## What you are asked to do:
Copy exactly. Begin with the line that contains "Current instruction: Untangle" and stop after the last line of the records.

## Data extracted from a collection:
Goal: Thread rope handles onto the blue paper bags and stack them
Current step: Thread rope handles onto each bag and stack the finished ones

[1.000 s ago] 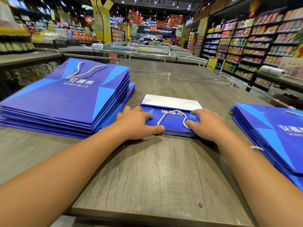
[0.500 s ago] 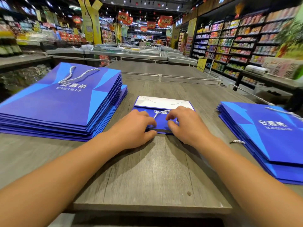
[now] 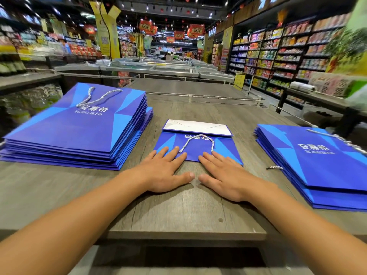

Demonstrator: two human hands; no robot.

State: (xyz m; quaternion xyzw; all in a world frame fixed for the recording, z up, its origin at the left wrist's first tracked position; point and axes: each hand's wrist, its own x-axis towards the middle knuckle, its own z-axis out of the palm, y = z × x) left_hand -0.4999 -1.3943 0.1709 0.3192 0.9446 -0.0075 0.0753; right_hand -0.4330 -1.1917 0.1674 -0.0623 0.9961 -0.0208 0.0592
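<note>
My left hand (image 3: 165, 171) and right hand (image 3: 220, 175) lie flat, fingers straight, gripping nothing; fingertips press the near edge of the middle bag (image 3: 224, 147) on the table (image 3: 178, 215). Its rope handle (image 3: 198, 142) looks threaded and loops over the face; the white base flap is folded up at the far end. I'd call threading done on this one, flattening in hand. Next: pick it up and lay it square on a pile, probably the left stack (image 3: 79, 128), which is taller than the right stack (image 3: 317, 165).
</note>
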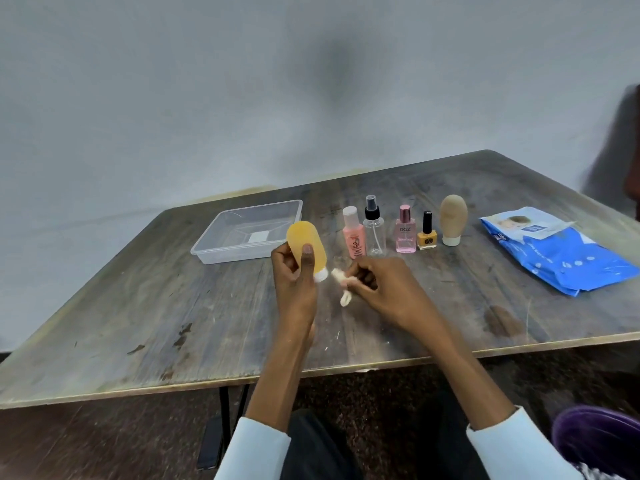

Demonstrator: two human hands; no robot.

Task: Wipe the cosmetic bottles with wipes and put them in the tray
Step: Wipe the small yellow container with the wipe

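Observation:
My left hand (294,271) grips an orange squeeze bottle (304,242) with its white cap pointing down, held above the table. Just to its right, my right hand (377,282) pinches a crumpled white wipe (341,282), a small gap away from the bottle's cap. A clear plastic tray (214,252) sits behind and to the left with no bottles in it. A row of bottles stands behind my hands: a pink bottle (354,233), a clear spray bottle (374,230), a pink perfume bottle (405,230), a yellow nail polish (427,232) and a beige tube (453,218).
A blue pack of wipes (561,252) lies at the right of the worn wooden table (173,323). The table's near edge runs just in front of my forearms. A wall stands behind the table, and a purple object (599,438) sits at the lower right.

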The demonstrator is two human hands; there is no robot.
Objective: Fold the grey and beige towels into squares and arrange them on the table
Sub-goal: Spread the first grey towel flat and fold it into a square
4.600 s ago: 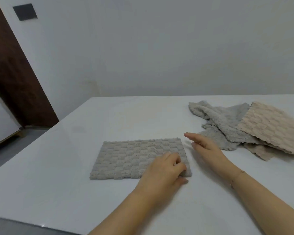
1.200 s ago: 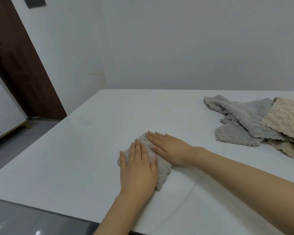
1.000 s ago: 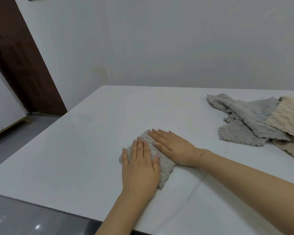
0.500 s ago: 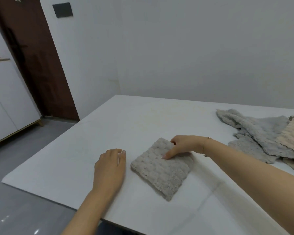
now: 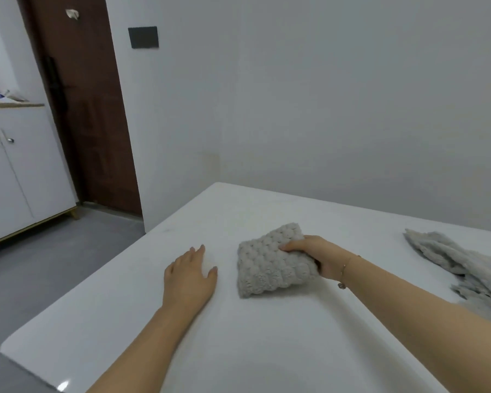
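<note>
A person's right hand grasps a folded grey towel by its right edge, thumb on top and fingers curled underneath, so that side appears slightly raised off a white table while the lower left corner seems to touch the surface. The towel is a thick, bubble-textured square packet, tilted a little, sitting toward the middle of the table's near half. A thin bracelet with a small charm circles the right wrist. To the left of the folded towel, just apart from it, the left hand lies palm down on the tabletop, fingers relaxed and holding nothing. Far to the right of the folded towel, at the picture's edge, a heap of unfolded grey towels lies rumpled on the table; only part of it shows. Behind the towel stands a plain pale wall. Up and to the left of the towel, a small dark rectangular plate is fixed to that wall, beside a dark brown door with a dark handle. Further left of the door stands a white cabinet with two small round knobs and a few blurred items on top. Grey floor lies below the table's left edge. No writing, brand or label can be read anywhere.
</note>
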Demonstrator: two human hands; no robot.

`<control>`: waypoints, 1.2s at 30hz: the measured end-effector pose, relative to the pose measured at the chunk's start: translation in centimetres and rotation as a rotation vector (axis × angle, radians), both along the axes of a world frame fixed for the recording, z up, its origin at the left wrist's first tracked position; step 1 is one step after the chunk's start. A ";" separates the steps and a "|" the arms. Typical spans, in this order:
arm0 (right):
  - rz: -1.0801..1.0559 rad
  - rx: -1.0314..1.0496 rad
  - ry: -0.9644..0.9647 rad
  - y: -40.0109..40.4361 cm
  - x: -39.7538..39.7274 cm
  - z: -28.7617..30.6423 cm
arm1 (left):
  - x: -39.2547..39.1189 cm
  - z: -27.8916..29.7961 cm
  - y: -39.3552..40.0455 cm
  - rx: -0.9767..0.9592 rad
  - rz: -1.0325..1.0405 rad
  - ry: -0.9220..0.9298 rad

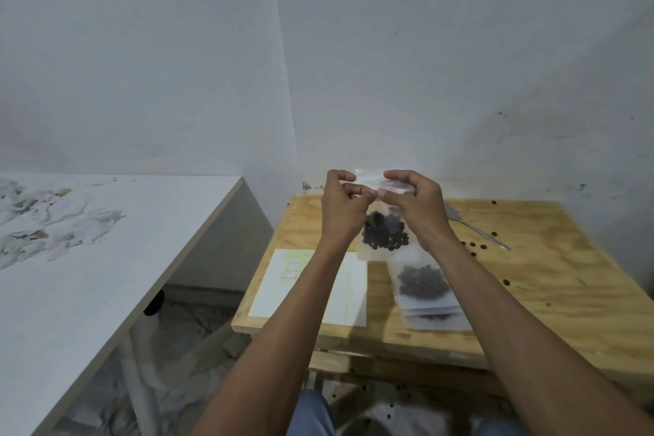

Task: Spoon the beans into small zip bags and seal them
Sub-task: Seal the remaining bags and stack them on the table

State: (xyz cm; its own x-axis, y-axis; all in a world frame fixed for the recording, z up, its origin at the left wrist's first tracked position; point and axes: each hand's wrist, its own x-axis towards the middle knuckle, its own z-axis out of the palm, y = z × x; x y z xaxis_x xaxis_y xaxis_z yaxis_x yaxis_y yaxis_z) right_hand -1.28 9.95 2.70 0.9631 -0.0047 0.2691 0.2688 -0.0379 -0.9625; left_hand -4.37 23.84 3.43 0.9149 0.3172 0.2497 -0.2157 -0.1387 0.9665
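Note:
I hold a small clear zip bag [384, 237] upright above the wooden table [552, 280], with dark beans gathered in its lower half. My left hand [345, 209] pinches the bag's top strip at the left. My right hand [412, 205] pinches the same strip at the right, thumbs nearly touching. Below it a stack of filled zip bags [424, 288] lies flat on the table. A metal spoon [476, 228] lies on the table to the right of my right hand.
A white sheet of paper [348, 288] with some writing lies on the table's left part. Loose beans [474, 246] are scattered near the spoon and on the floor. A white table [106, 258] stands to the left, walls close behind.

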 end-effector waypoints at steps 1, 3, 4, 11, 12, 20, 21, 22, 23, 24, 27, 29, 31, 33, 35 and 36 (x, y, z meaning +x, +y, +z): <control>0.003 -0.002 -0.003 0.0 0.0 0.0 | -0.1 0.1 -0.3 -0.001 0.019 -0.005; 0.001 -0.009 -0.015 -0.1 -0.1 0.0 | -0.3 0.1 -0.8 0.017 0.055 -0.015; -0.001 -0.015 -0.023 -0.1 -0.1 0.0 | -0.4 0.1 -1.0 0.035 0.071 -0.025; 0.009 0.021 -0.031 -0.6 -0.2 1.0 | 0.1 -0.2 -1.1 0.164 0.078 -0.061; 0.009 0.021 -0.035 -0.7 -0.2 1.3 | 0.2 -0.1 -0.9 0.108 0.036 -0.052; -0.051 -0.119 -0.075 -0.6 -0.2 1.7 | 0.7 0.0 -1.9 -0.220 -0.067 0.031; -0.086 -0.162 -0.078 -0.6 -0.1 1.8 | 0.8 -0.5 -2.1 -0.251 -0.049 0.032; -0.109 -0.205 -0.084 -0.6 -0.1 1.8 | 0.8 -0.9 -2.2 -0.282 -0.031 0.032; -0.120 -0.242 -0.090 -0.5 -0.1 1.7 | 0.8 -1.2 -2.3 -0.307 -0.014 0.028; -0.124 -0.266 -0.091 -0.5 -0.1 1.5 | 1.0 -1.4 -2.3 -0.320 0.000 0.019; -0.154 -0.282 -0.102 -0.2 -0.1 1.0 | 1.1 -1.7 -2.6 -0.305 0.009 -0.015; -0.195 -0.271 -0.102 0.1 0.1 0.7 | 1.2 -1.7 -2.7 -0.282 0.017 -0.015; -0.206 -0.257 -0.089 0.4 0.3 0.5 | 1.5 -2.0 -2.4 -0.278 0.014 -0.006; -0.212 -0.246 -0.070 0.7 0.8 0.3 | 1.6 -2.2 -1.6 -0.247 -0.026 0.004; -0.230 -0.218 -0.048 0.9 1.2 0.1 | 1.8 -2.6 -0.6 -0.160 -0.090 0.011; -0.227 -0.202 -0.040 1.1 1.6 0.0 | 1.9 -2.8 -0.1 -0.125 -0.112 0.011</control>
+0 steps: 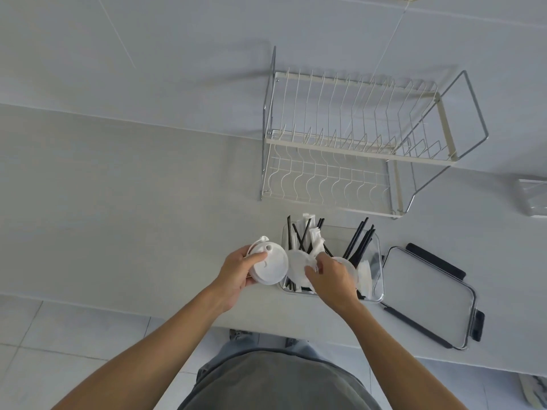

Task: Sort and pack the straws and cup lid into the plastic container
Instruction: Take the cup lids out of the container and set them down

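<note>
A clear plastic container stands near the counter's front edge, holding black straws and white paper-wrapped straws that lean against its sides. My left hand grips a stack of white cup lids just left of the container. My right hand reaches into the container with its fingers closed on another white lid among the straws. A further lid edge shows behind that hand.
The container's clear cover with black clips lies flat to the right. A two-tier wire dish rack stands behind against the tiled wall. A clear box sits at the far right edge. The counter's front edge runs just under my wrists.
</note>
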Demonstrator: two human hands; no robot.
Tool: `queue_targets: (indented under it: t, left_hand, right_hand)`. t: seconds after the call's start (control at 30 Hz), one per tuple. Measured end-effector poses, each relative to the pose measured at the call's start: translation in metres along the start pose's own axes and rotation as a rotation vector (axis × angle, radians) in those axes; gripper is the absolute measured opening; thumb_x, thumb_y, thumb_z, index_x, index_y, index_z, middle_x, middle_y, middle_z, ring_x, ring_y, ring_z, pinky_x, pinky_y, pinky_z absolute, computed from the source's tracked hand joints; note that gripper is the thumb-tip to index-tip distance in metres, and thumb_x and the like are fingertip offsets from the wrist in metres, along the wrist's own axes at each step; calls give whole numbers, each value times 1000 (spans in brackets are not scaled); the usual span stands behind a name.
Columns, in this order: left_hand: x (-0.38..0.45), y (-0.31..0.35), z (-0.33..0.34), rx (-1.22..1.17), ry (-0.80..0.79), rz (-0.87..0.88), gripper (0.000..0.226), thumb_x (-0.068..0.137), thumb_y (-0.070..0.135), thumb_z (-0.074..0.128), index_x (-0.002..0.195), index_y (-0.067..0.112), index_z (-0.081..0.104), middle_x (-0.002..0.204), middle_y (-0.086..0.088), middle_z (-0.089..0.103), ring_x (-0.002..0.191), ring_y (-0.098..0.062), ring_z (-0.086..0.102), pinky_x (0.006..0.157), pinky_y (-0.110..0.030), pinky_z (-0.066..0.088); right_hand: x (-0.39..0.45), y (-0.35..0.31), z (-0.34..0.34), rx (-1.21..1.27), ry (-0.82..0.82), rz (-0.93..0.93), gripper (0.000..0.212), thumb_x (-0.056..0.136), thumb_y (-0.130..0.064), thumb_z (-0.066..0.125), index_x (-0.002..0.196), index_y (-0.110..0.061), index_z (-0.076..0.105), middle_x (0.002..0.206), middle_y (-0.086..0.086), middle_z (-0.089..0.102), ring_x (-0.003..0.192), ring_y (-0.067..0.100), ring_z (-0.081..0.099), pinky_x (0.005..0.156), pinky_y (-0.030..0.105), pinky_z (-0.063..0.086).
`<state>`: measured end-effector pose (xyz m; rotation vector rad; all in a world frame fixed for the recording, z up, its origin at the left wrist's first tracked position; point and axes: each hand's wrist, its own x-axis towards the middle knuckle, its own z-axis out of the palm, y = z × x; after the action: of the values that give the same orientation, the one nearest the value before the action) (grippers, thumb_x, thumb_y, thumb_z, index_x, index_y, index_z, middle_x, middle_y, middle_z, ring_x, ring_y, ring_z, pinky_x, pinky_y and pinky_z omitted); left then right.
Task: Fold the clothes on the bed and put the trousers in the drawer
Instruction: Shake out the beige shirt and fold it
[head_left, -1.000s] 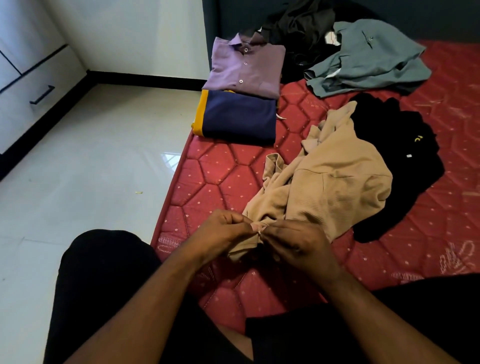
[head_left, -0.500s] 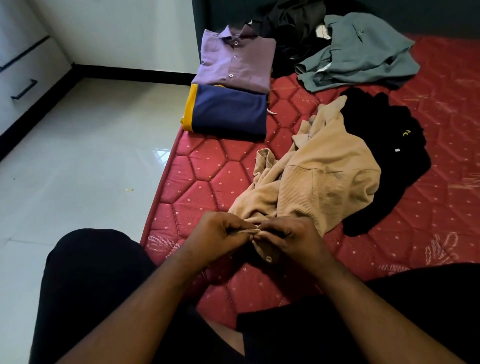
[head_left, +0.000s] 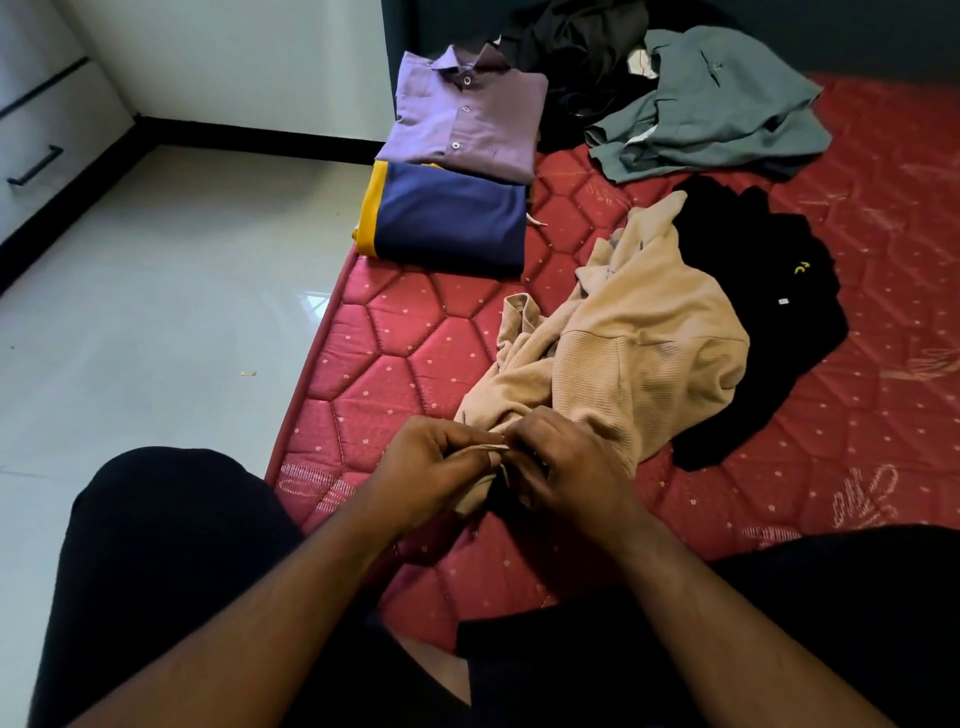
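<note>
A crumpled beige garment (head_left: 639, 358) lies in the middle of the red quilted mattress (head_left: 415, 338). My left hand (head_left: 431, 467) and my right hand (head_left: 561, 467) meet at its near edge, and both pinch the beige fabric between fingers and thumb. A black garment (head_left: 769, 306) lies flat to its right. Behind it sprawl a grey-green garment (head_left: 727, 109) and a dark heap (head_left: 582, 47). Two folded pieces sit at the mattress's left edge: a purple shirt (head_left: 467, 119) and a navy top with a yellow stripe (head_left: 447, 218).
A white drawer unit with black handles (head_left: 36, 166) stands at the far left across a glossy white floor (head_left: 156, 312). My knees in black fabric fill the bottom of the view. A dark headboard runs behind the bed.
My hands stay together on the beige garment's near edge, working it slightly. The view has shifted a little; the garments lie as before.
</note>
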<state>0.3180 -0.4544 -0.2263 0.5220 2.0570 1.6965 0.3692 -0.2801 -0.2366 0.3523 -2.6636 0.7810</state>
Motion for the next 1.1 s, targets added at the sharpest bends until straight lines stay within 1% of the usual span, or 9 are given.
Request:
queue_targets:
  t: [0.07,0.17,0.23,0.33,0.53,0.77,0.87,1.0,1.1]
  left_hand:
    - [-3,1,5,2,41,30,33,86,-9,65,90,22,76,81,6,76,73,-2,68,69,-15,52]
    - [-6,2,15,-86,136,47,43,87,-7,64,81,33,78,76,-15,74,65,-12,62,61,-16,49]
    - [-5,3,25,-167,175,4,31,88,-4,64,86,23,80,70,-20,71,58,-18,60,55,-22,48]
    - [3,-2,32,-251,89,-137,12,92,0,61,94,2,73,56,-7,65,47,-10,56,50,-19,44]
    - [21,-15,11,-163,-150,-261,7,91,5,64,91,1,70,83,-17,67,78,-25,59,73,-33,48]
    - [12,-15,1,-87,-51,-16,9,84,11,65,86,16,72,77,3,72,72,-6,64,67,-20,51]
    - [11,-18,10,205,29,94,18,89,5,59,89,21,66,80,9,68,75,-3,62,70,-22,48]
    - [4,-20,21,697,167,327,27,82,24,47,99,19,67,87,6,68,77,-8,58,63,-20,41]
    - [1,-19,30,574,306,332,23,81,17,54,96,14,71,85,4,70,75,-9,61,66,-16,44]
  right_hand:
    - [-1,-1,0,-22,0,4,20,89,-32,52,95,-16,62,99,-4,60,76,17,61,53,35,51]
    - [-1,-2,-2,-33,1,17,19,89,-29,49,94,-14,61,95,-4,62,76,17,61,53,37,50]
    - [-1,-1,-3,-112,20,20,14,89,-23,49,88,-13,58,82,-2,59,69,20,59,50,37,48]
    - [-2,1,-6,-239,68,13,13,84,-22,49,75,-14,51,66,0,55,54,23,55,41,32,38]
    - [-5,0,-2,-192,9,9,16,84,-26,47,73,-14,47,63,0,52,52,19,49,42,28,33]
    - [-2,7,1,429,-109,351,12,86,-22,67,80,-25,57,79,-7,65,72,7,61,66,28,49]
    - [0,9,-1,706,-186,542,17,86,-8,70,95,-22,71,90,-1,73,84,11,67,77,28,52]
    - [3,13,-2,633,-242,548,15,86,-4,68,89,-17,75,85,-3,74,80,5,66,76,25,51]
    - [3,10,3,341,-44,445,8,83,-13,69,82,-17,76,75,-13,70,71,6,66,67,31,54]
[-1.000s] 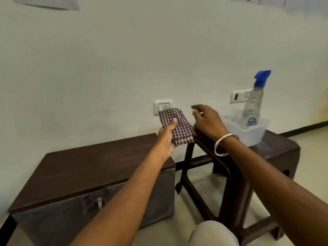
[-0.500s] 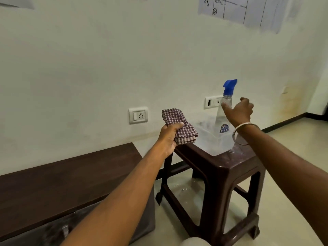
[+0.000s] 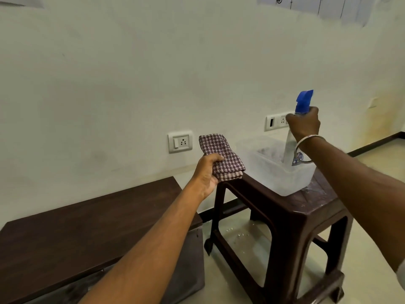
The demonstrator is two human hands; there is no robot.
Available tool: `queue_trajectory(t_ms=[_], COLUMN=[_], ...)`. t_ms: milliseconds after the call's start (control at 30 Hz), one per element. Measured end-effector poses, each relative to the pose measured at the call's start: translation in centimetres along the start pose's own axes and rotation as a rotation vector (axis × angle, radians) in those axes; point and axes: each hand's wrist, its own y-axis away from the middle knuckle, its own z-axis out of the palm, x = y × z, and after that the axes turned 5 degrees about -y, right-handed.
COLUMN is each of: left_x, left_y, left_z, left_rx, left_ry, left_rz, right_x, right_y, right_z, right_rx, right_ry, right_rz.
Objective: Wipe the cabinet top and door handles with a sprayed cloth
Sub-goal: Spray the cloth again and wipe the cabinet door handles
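My left hand [image 3: 207, 174] holds a folded maroon-and-white checked cloth [image 3: 221, 156] in the air, just left of the stool's corner. My right hand [image 3: 304, 126] is wrapped around the neck of a clear spray bottle [image 3: 290, 148] with a blue trigger head [image 3: 303, 101]; the bottle stands inside a translucent plastic tub [image 3: 278, 172]. The low cabinet [image 3: 87, 227] with a dark brown top sits at the lower left, below my left forearm. Its door handles are hidden in this view.
The tub rests on a dark brown plastic stool [image 3: 289, 216] right of the cabinet. Two wall sockets [image 3: 180, 141] [image 3: 276, 121] sit on the cream wall behind. Pale floor with small crumbs [image 3: 241, 234] lies under the stool.
My right hand reached right from the stool's corner to the spray bottle and closed on its neck. The left hand kept the cloth. The view shifted rightward.
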Motion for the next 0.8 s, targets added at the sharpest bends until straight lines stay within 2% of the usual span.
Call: queue_trajectory(t_ms=[200,433,800], left_x=[1.0,2.8,5.7], left_y=[0.8,2.4,5.6], left_z=[-0.7,-0.6,-0.7], left_rx=[-0.006,-0.001,0.027], left_ry=[0.020,0.060,0.079], left_rz=[0.025,0.053,0.112], right_x=[-2.4,-8.7,-14.2], right_y=[0.0,1.0,5.1], right_z=[0.0,-0.9,-1.0], right_rx=[0.054,-0.081,-0.210], right_ry=[-0.030,-0.089,-0.131], right_rz=[-0.096,-0.259,-0.350])
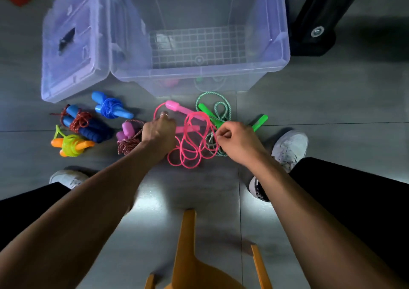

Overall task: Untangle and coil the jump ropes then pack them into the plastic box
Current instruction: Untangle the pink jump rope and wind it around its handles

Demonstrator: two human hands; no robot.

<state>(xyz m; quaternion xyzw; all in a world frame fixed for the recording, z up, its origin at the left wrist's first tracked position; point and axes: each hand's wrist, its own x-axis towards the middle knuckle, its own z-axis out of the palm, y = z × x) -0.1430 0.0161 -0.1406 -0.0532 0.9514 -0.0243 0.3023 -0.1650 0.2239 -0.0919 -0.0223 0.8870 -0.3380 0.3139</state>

## Solution for this problem:
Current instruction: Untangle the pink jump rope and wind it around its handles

Demonstrator: two human hands; no robot.

<state>(xyz m; quaternion xyzw; all in a world frame fixed for the recording, z up, its origin at the left wrist's first tracked position; point and axes: each hand's wrist, its own x-axis towards the middle knuckle, its own z-axis out of the palm, y = z × x) -0.1430 0.0161 -0.1406 -0.0532 0.9514 -0.0243 0.3023 -0.1650 0.2239 -0.0919 -0.0223 0.8870 -0.3380 0.3139</state>

This answer requires nothing more.